How do you build a case study library that sales actually uses? By designing case studies to answer the specific objections and questions that appear in late-stage sales conversations, not to celebrate the company's own capabilities. Useful case studies share four qualities: they tell a before-and-after story (the customer's situation before the product and the measurable outcome after), they include specific quantitative results (percentage improvements, time saved, revenue generated, cost reduced — whatever the customer achieved), they are relevant to the prospect's specific situation (industry, company size, use case, buying motivation), and they are in a format salespeople can use on demand (a one-page PDF they can share in a proposal, a 90-second video they can embed in a follow-up email, a reference name they can offer for a call). Case studies that lead with the vendor's features rather than the customer's outcome, or that contain only vague claims of improvement without specific data, are not used by sales because they do not help close deals.

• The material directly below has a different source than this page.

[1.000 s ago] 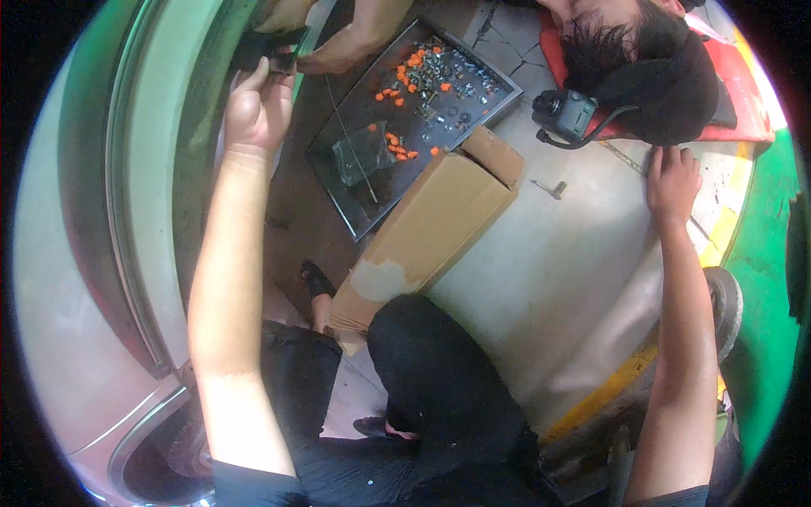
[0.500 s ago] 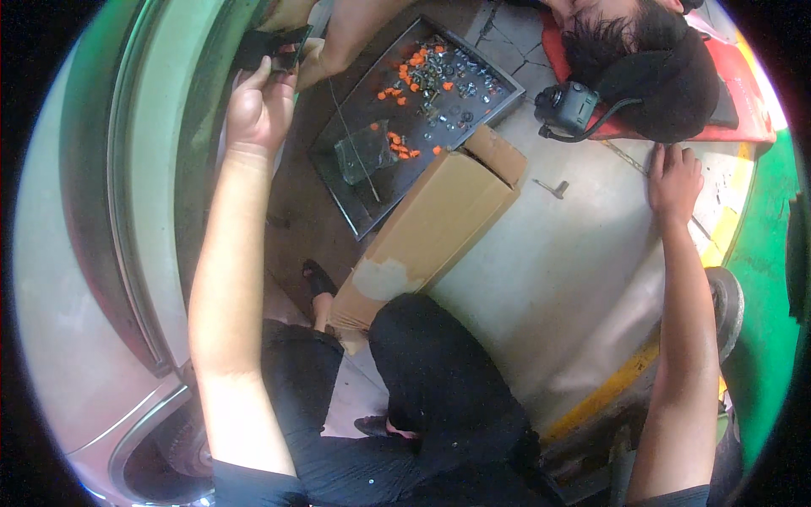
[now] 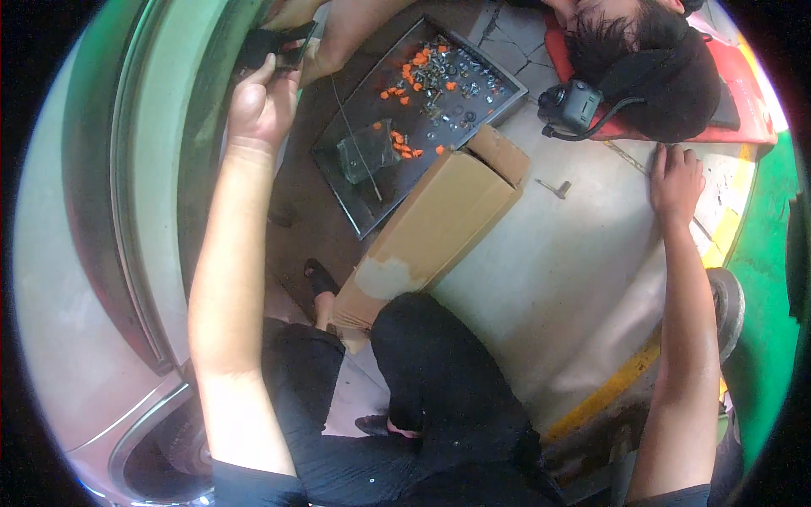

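Note:
My left hand (image 3: pixel 260 106) is raised beside the car body, its thumb and fingers closed on a flat black part (image 3: pixel 282 47) with a rigid edge. What kind of part it is cannot be made out. A co-worker's arm (image 3: pixel 351 34) comes in close behind it, that hand partly hidden by mine and the part. On the far right, my right hand (image 3: pixel 675 182) lies flat on the floor with its fingers stretched out, holding nothing. Just ahead of it is a red mat (image 3: pixel 748 118), where a person lies with a black head-worn camera (image 3: pixel 574 106).
A dark metal tray (image 3: pixel 338 198) holds loose nuts, bolts, orange pieces and a clear plastic bag (image 3: pixel 363 156). Against it lies a long cardboard box (image 3: pixel 443 211). A small metal tool (image 3: pixel 553 188) is on the floor. The car's side (image 3: pixel 93 338) borders the left.

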Available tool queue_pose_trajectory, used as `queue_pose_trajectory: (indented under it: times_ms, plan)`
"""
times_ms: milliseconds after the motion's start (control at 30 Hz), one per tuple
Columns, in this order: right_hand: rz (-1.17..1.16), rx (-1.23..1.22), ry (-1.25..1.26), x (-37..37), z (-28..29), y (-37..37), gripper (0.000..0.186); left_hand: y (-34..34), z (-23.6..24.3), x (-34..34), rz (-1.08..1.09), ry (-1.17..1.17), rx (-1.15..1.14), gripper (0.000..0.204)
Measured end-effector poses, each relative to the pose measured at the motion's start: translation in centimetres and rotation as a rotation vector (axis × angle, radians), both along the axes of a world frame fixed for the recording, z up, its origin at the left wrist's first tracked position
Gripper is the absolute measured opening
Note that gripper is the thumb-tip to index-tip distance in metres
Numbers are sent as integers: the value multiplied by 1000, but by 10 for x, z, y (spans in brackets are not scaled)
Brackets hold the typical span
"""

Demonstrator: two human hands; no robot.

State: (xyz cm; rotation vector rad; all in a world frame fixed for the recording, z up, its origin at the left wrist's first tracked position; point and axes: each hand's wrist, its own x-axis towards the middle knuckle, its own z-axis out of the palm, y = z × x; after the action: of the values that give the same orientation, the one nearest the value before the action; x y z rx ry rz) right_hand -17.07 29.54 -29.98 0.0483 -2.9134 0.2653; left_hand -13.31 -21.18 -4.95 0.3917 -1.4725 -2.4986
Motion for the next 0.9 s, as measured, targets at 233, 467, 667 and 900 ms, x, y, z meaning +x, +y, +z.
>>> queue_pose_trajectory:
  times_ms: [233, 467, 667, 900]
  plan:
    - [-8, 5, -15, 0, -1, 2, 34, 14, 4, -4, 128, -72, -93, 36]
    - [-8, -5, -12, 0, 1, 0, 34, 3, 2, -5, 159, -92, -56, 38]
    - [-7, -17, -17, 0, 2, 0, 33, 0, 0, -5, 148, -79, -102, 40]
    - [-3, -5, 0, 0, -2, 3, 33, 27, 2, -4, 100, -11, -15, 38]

How do you measure customer marketing programme effectiveness? Through metrics that connect customer marketing activity to retention, expansion, and advocacy outcomes. Retention: churn rate by cohort with and without programme participation, NPS trend among programme participants vs. non-participants. Expansion: expansion ARR generated by upsell and cross-sell campaigns, expansion rate by customer segment. Advocacy: number of referenceable customers, case study production rate, review volume on G2/Capterra/TrustRadius, community engagement metrics. The most direct measure of customer marketing's commercial contribution is the expansion ARR and reduced churn attributable to its programmes — which requires the retention and expansion data to be tracked by customer segment and compared between programme participants and a comparable control group.